Relativement moins cité que d’autres théories conspirationnistes, l’antimaçonnisme fonctionne néanmoins comme une matrice du conspirationnisme redoutablement efficace. La dénonciation d’élites invisibles mais puissantes est un classique qui permet d’ailleurs de délégitimer toute critique rationnelle et démocratique du fonctionnement des élites. Il s’agit aussi d’un complotisme en kit, facile à utiliser près de chez soi, au coin de sa rue dans la vie quotidienne. Une difficulté professionnelle peut très vite s’expliquer par l’influence des francs-maçons. Une subvention refusée, des déboires commerciaux, une carrière artistique en berne: tout est vite imputé aux francs-maçons. Surnommés «Frères trois points», «Fils de la Veuve» ou «Frères la gratouille» (par François Mitterrand), ils ont la réputation de s’entraider et d’influencer nombre de décisions. L’antimaçonnisme a tellement imprégné le sens commun qu’il apparaît parfois comme un conspirationnisme tolérable. Mais rend surtout la lutte contre les idéologies conspirationnistes plus difficiles.

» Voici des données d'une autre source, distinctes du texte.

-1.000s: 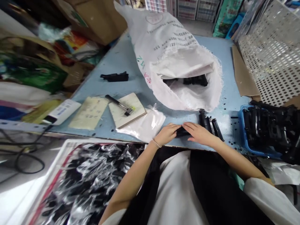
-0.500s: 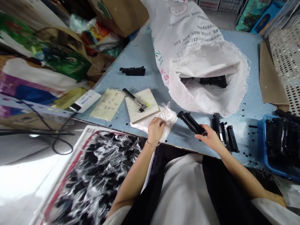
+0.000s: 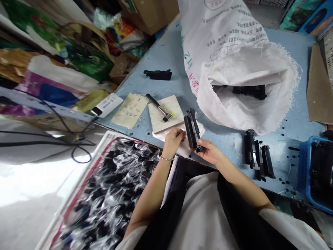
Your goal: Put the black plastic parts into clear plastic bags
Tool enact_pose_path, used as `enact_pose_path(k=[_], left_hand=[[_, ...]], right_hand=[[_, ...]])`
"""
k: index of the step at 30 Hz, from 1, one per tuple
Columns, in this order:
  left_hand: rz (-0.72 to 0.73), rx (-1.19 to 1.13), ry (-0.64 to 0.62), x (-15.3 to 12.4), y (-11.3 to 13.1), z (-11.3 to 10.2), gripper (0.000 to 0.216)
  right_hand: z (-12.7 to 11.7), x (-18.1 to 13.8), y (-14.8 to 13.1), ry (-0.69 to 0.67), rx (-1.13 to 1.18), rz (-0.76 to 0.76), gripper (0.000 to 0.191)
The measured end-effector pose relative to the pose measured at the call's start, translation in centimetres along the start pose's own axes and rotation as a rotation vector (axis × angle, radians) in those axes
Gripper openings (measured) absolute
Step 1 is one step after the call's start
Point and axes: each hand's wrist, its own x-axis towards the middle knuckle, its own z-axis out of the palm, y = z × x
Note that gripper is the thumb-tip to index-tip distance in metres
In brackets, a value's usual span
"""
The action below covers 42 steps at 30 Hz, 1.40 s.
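Down at the left, below the desk (image 3: 161, 55) edge, sat a crate (image 3: 85, 194) of black pieces in crinkled plastic. On the blue top lay a notepad (image 3: 130, 110) and a pale board (image 3: 166, 113) with a small tool (image 3: 158, 106) across it. Just past these, the left hand (image 3: 173, 140) had its fingers curled together, pinching the edge of a clear bag (image 3: 182, 149) at the near edge of the desk. Beside it the right hand (image 3: 209, 152) gripped a black part (image 3: 192, 132) by its lower end: long, narrow and matte, like two parallel bars joined. It was raised off the desk, over the bag, with its far end pointing away. Further right lay an open white sack (image 3: 234, 59), three similar pieces (image 3: 257, 156) side by side, and a blue basket (image 3: 304, 163).
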Motion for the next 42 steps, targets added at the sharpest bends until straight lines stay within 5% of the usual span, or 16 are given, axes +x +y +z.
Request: enact_pose_path(k=[5,11,21,27,31,34,38,42], left_hand=[[0.173,0.073,0.101,0.0,-0.4,-1.0,0.008],[0.594,0.543,0.045,-0.8,0.0,-3.2,0.030],[0.584,0.473,-0.129,-3.2,2.5,-0.5,0.046],[0.578,0.484,-0.170,-2.9,1.5,1.7,0.056],[0.681,0.583,-0.146,-4.2,1.6,2.0,0.067],[0.776,0.632,-0.246,-6.3,1.6,2.5,0.071],[0.847,0.573,-0.390,-8.8,1.6,3.1,0.077],[0.770,0.513,-0.406,-8.9,1.2,3.0,0.075]], right_hand=[[0.5,2.5,-0.2,0.083,-0.037,-0.031,0.033],[-1.1,1.7,-1.1,0.224,0.049,-0.077,0.027],[-2.2,-7.7,-4.2,0.272,-0.408,-0.207,0.040],[-3.7,-12.3,-2.2,0.063,-0.249,0.139,0.049],[-4.9,-10.0,-0.2,0.125,-0.009,0.251,0.041],[-5.1,-7.1,-0.2,0.100,0.044,0.256,0.042],[-4.3,-4.5,-0.2,0.217,-0.051,0.055,0.037],[-3.2,-4.0,1.2,0.316,-0.393,-0.137,0.037]])
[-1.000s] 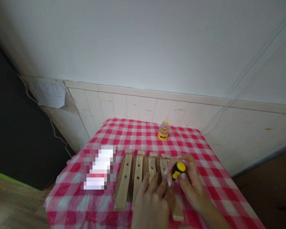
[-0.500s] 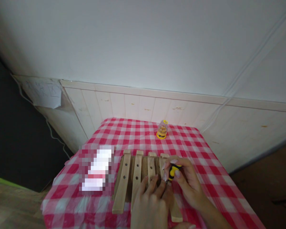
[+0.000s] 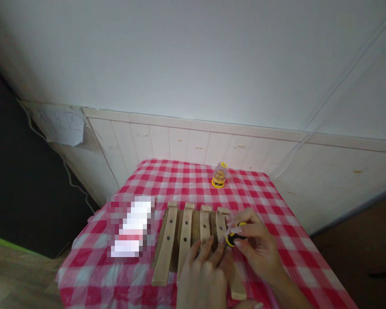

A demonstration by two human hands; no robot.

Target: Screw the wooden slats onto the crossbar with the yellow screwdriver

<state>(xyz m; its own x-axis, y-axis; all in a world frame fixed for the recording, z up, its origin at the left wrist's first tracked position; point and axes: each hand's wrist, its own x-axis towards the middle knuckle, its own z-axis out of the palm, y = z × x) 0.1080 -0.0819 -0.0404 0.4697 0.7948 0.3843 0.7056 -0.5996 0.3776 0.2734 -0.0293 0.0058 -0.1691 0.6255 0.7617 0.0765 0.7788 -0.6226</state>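
Note:
In my right hand [image 3: 255, 242], the fingertips pinch the short black-and-yellow handle of a screwdriver [image 3: 236, 237]. Its tip meets the rightmost slat of a wooden piece, but the contact point is hidden by fingers. My left hand [image 3: 206, 272] lies over the middle and right slats, palm down with fingers stretched out, fingertips close to the screwdriver. Several pale wooden slats [image 3: 164, 262] lie side by side across a darker board [image 3: 176, 257], with dark screws showing in them. A fingertip with a nail shows at the bottom edge, beside the rightmost slat.
A clear bit case with a yellow base [image 3: 218, 178] stands at the back of the table. A pixelated white-and-red item [image 3: 131, 227] lies left of the wood. A red-and-white checked cloth [image 3: 176, 176] covers the table, which meets a panelled wall [image 3: 180, 143].
The screwdriver handle has turned: its black side faces up where yellow showed before. My right hand has shifted slightly right, uncovering more of the rightmost slat. My left hand stays in place.

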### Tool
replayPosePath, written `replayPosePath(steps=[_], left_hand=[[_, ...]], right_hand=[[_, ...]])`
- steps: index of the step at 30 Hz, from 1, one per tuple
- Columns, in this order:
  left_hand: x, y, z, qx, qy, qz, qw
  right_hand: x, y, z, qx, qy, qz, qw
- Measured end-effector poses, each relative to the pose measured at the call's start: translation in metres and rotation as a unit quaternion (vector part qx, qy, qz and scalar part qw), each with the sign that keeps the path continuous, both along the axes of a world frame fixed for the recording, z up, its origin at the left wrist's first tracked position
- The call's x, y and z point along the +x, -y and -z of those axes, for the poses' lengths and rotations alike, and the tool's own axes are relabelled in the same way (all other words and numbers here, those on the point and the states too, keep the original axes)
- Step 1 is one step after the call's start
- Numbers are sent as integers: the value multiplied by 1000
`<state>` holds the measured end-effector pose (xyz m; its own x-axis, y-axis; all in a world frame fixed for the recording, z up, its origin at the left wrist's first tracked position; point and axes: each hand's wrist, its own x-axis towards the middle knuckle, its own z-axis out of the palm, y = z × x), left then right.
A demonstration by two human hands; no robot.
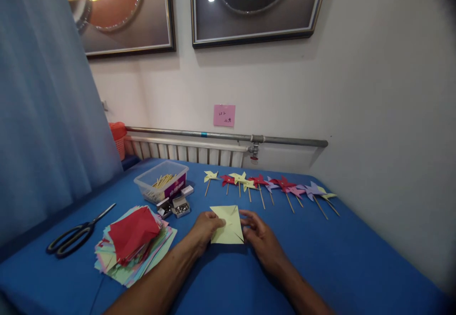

La franc-maçonnerie est née au début du XVIIIe siècle. Société à l’origine secrète, elle a joué un rôle dans la diffusion des idées des Lumières. Les Constitutions d’Andersen en définissent les principes. On compte de nombreux «frères» célèbres: Mozart évidemment mais bien d’autres également Garibaldi, Mazzini, Allende et bien d’autres. En 2014, selon les chiffres fournis par les organisations maçonniques elles-même, on dénombrait près de 175.000 frères et sœurs en France, réparties dans plusieurs obdiences. Les trois principales sont le Grand Orient de France (GODF), la Grande Loge de France (GLF) et la Grande Loge Nationale Française (liée à la Grande Loge d’Angleterre). Certaines obédiences imposent la croyance en l’existence de Dieu, d’autres non.
Pourquoi tant de haine?
En ligne de mire de l’antimaçonnisme se trouve «l’idéologie des Lumières» mais c’est dans la frustration personnelle qu’il amorce son travail d’influence chez l’immense majorité de ceux qui y adhèrent. L’antimaçonnisme puise dans une longue tradition très présente en France, depuis plus de deux siècles. La franc-maçonnerie a suscité très tôt réticences ou hostilités, surtout de la part de l’Église, en particulier des papes Clément XII et Benoît XV qui la condamnèrent. Les thèses complotistes de l’époque ciblaient aussi les Jésuites –thèses que l’on retrouve aujourd’hui dans les productions du groupe sectaro-folklorique d’extrême-droite des «Brigandes». Si l’Église se sentit menacée par la montée en puissance de la franc-maçonnerie, ce n’est qu’après la Révolution Française que fut systématisée une idéologie antimaçonnique. L’Abbé Barruel, notamment, fit profession de combattre les philosophes et les francs-maçons. Devenu un fervent soutien du pouvoir napoléonien, il s’investit parallèlement dans une véritable croisade contre la supposée influence maçonnique. Dans le viseur de Barruel, les Jacobins, ouvriers du complot qui était censé avoir donné naissance à la Révolution. Une thèse qu’aucun historien sérieux ne retint jamais. C’est chez Barruel que l’on trouve trace de la dénonciation des Illuminati, dont le nom se retrouve fréquemment au cœur des théories conspirationnistes les plus délirantes actuellement en vogue.